Keep track of hours worked
Be clear with staff about if and how they should track their hours, such as timesheets and/or time-tracking software. Keeping track of hours can help you identify and address burnout on your team before it happens. The data will give you insight into your team’s capacity and can encourage your team to be proactive about preventing burnout.
Flexible work locations
Flexible work locations include working from home, satellite offices, and other approved locations.
Benefits for the employee
- Decreased time spent commuting to and from work
- Reduced disruptions that occur in an office environment
- Increased control over work-life balance, such as being able to change routines
Benefits for the employer
- Reduction in office space, furniture and/or equipment and potentially some cost savings
- Reduced costs associated with employee commutes
- Reduced absenteeism and/or lateness
- Increased productivity because of fewer distractions or interactions between colleagues.
Important principles for flexible work location arrangements
The goal in designing flexible work location arrangements is to make sure that work gets done in the most effective way, from the most effective location. Here are some ideas to help ensure flexible work location arrangements work:
- Maintain a high level of contact by encouraging a two-way flow of communication between staff. It’s best to set up an established cadence, for example, on Mondays hold a quick check-in to kick off the week. This is especially important for off-site employees.

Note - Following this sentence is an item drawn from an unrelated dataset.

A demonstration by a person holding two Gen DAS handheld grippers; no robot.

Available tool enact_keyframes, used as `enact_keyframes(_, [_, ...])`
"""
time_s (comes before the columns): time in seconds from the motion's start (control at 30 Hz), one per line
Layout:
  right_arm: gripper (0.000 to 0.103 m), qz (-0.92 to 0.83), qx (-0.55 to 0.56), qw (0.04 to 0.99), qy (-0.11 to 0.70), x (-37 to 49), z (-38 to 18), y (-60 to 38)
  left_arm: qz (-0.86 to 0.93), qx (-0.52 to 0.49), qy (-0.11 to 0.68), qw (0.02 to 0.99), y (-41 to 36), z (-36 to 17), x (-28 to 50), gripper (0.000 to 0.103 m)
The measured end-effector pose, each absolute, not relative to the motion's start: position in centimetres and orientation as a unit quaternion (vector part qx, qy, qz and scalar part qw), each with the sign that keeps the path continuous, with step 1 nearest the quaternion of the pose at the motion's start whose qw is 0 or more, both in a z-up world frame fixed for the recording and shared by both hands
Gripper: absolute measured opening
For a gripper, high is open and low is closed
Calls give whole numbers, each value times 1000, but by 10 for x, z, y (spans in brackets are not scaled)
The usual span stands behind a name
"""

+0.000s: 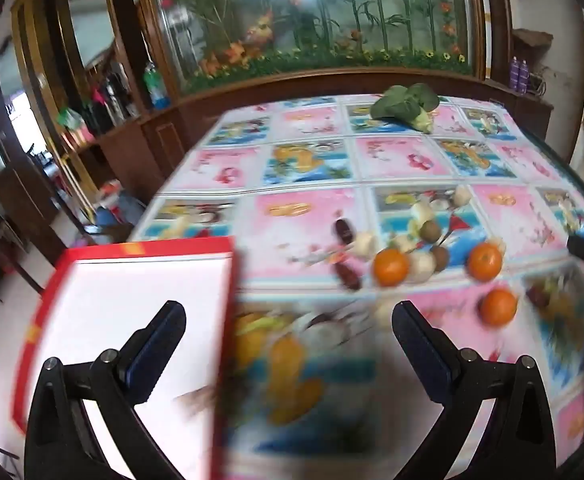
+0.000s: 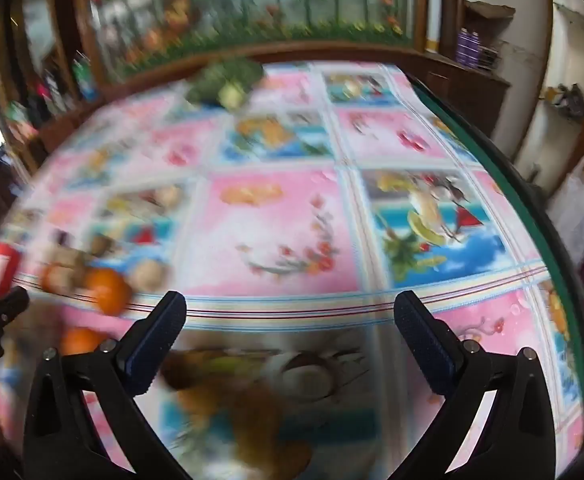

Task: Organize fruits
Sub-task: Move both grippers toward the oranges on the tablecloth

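Left gripper [image 1: 288, 312]: jaws wide, nothing between them; it hangs over the table, tilted down, its left finger above the box

Right gripper [image 2: 290, 304]: jaws wide, empty; over bare cloth, tilted down; its tip also shows at the right edge of the left view

Box [image 1: 140, 320]: red rim, white inside, at the table's near left; nothing seen in it

Oranges: three; one [image 1: 391, 267] in the cluster, one [image 1: 485, 261] right of it, one [image 1: 499, 306] nearer; all on the cloth, right of the box

Small fruits [image 1: 428, 232]: brown, pale and dark red pieces, close around the first orange; blurred

Greens [image 1: 406, 106]: leafy bunch at the far edge

Table [image 1: 312, 160]: pink-and-blue picture cloth
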State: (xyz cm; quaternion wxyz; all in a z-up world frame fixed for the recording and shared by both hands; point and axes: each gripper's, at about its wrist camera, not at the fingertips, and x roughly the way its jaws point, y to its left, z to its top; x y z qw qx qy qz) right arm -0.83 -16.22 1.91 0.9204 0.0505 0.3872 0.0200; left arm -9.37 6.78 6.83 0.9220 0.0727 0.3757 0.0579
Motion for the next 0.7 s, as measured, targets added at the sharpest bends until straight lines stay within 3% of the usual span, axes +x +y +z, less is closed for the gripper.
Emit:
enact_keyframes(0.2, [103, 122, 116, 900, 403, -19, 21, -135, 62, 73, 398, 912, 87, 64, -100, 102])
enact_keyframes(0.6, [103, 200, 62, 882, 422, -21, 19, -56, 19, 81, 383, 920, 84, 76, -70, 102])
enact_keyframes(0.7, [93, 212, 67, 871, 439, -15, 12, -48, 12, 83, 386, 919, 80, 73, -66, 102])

- Use a combination of face-to-face communication, phone, e-mail, and video conferencing.
- Use face-to-face and video conferencing for key management tasks focused on motivation, team building, performance management, and introducing changes in the work or the relationship with the employee.
- Use telephone communications and/or video conferencing for planning, reviewing, and strategizing.

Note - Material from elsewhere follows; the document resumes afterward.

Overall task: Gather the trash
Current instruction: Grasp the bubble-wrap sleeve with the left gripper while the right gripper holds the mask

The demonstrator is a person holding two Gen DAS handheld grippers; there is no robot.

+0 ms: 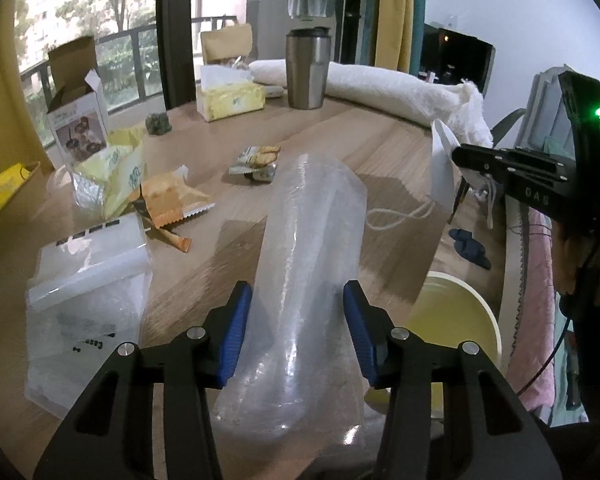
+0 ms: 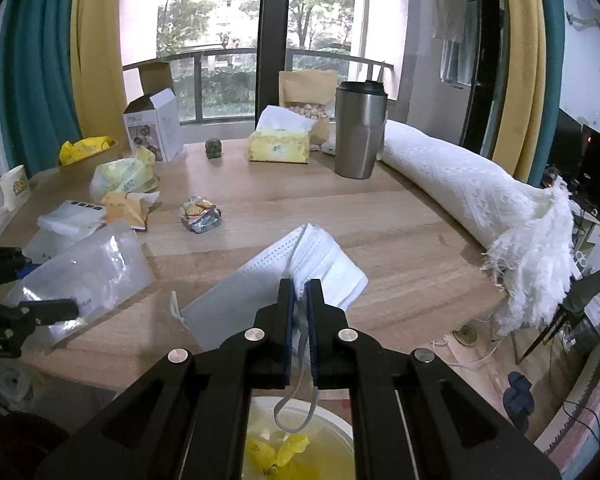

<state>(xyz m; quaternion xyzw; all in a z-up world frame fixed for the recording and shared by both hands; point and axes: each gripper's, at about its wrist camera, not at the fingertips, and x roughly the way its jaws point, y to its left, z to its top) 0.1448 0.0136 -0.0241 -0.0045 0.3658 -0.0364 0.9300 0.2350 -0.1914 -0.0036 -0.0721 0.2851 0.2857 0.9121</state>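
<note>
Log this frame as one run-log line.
left gripper: around clear plastic sleeve, contact unclear | right gripper: shut on face mask | bin: below table edge, yellow wrappers inside

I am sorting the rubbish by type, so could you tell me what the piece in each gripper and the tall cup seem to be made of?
Clear bag in the left gripper: thin glossy plastic film, see-through and crinkled. Face mask in the right gripper: white matte non-woven fabric, probably, pleated with an elastic loop. Tumbler: brushed steel by its dull grey sheen, with a dark lid.
</note>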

- Use email or messaging apps for quick contact and confirming conversations.
- Be organized and intentional about when you meet face-to-face (including video chat). Reliance on face-to-face meetings can be a sign of disorganization or poor communication practices, resulting in team members spending too much time in meetings and not enough time on-tasks.

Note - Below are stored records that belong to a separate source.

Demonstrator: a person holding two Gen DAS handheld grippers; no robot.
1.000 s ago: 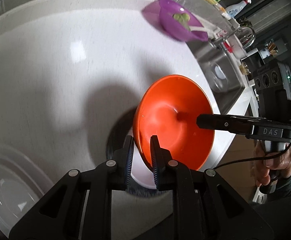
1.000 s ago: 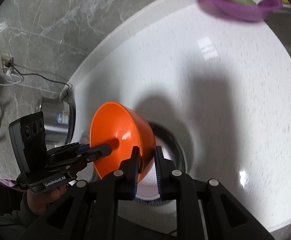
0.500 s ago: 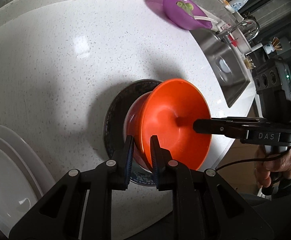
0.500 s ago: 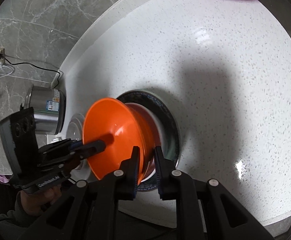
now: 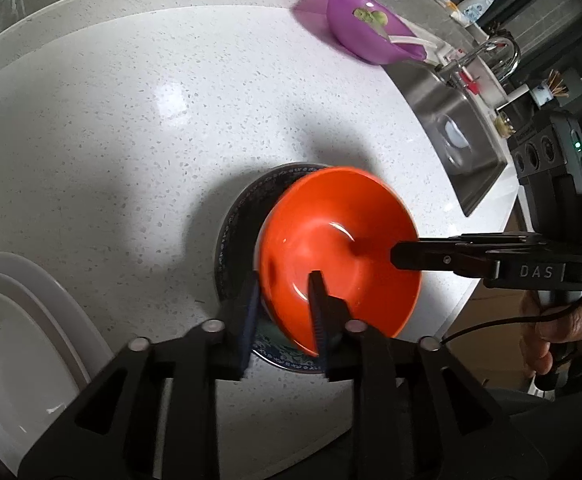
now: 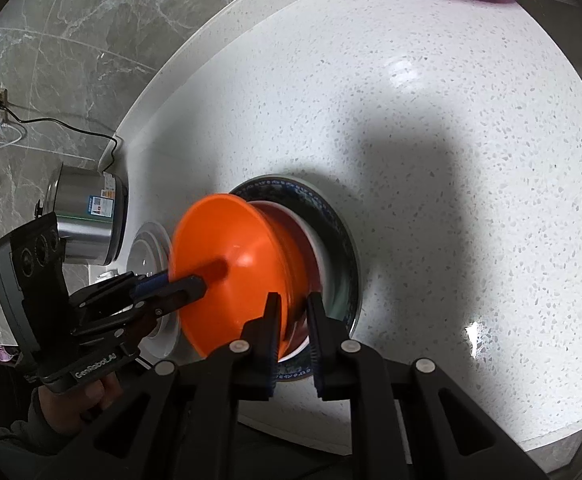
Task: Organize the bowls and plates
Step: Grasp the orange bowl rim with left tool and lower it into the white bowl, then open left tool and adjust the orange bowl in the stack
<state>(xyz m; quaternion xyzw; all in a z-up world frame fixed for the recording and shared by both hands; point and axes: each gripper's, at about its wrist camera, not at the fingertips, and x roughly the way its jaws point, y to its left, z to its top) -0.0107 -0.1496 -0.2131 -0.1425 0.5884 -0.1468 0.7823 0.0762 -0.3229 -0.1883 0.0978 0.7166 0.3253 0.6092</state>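
Sitting tilted on a dark blue-patterned plate, the orange bowl lies near the middle of the white speckled countertop, its mouth tipped toward 4 o'clock in the left wrist view. The left gripper straddles the bowl's near rim at 6 o'clock; its jaws have just been opening, and they now stand spread with the rim between them — the inner finger is inside the bowl, the outer one outside, and a gap shows at the wall. The right gripper is pinching the opposite rim: in its own view the two fingers press close on the thin orange wall at 6 o'clock, and from the left view its long black fingers reach into the bowl from 3 o'clock, with a hand wrapped around the handle. Under the orange bowl a white bowl's rim shows inside the plate. A stack of white plates sits at 8 o'clock in the left view. A purple bowl holding green pieces is at 1 o'clock, beside a steel sink with a tap. In the right view — at 9 o'clock — a steel cooker pot stands against the grey marble wall.
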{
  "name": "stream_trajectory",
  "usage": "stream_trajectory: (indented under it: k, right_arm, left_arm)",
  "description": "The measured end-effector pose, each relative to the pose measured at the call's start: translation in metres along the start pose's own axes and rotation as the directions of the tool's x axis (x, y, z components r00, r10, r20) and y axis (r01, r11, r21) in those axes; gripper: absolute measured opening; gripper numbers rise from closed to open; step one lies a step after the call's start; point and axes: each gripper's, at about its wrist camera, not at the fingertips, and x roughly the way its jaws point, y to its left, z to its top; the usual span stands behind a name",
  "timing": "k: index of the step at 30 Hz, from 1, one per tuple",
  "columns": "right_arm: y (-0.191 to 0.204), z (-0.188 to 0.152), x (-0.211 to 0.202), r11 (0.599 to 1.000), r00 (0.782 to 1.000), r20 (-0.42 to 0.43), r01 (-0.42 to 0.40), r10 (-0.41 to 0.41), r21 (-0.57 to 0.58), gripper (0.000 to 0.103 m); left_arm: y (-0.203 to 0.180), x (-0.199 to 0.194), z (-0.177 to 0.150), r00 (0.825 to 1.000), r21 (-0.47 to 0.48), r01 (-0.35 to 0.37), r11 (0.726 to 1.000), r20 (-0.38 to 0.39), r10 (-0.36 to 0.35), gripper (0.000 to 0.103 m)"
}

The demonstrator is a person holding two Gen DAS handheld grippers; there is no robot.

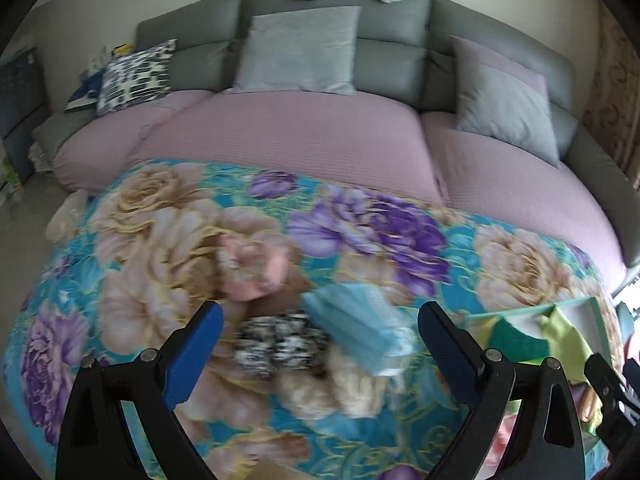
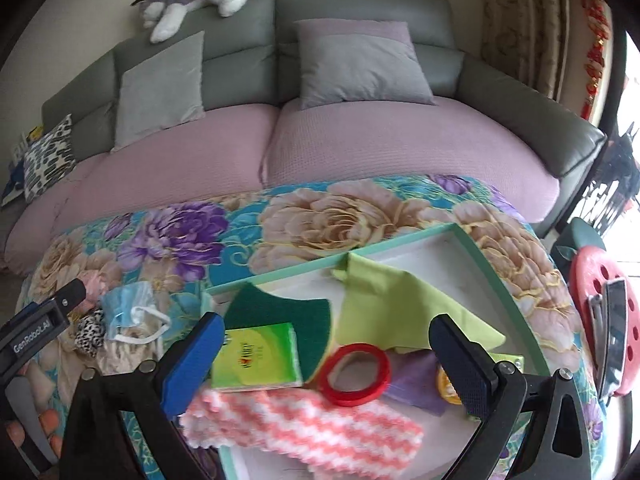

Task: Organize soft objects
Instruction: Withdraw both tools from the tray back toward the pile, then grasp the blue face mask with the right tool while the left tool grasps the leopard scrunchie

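Between right gripper point(image 2: 326, 354) fingers, spread wide and empty: tray point(image 2: 476, 245) holding cloths, sponge, tissues. Ahead of open left gripper point(image 1: 320, 338): mask point(image 1: 352, 330), scrunchies, unsorted.

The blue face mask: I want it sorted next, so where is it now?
The blue face mask lies on the floral blanket, outside the tray to its left, beside the black-and-white scrunchie; the left wrist view shows it centrally.
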Motion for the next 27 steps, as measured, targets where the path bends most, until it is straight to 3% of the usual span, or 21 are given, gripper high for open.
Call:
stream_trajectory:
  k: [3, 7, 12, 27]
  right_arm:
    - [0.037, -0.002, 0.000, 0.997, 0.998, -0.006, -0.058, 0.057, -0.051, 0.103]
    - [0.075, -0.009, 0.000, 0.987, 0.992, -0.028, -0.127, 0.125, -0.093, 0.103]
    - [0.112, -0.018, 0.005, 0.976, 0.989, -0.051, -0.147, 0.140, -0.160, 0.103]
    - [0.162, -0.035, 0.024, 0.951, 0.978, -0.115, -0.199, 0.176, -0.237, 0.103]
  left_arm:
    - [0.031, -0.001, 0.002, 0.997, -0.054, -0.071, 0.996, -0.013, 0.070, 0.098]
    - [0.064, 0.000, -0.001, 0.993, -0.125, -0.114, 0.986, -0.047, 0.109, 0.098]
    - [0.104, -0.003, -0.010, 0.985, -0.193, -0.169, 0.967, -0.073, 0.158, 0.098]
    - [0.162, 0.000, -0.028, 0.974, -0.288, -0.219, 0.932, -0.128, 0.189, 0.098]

- Ensure off-site workers get access to training and promotion opportunities. Career development is important for all employees — no matter where they work.
- Ensure all employees’ performance and progress are planned and measured — regardless of their work location. See our performance management section for more information.
- Promote team-building between on-site and off-site employees by inviting employees who work at home to come in for a special lunch, training, or other activity.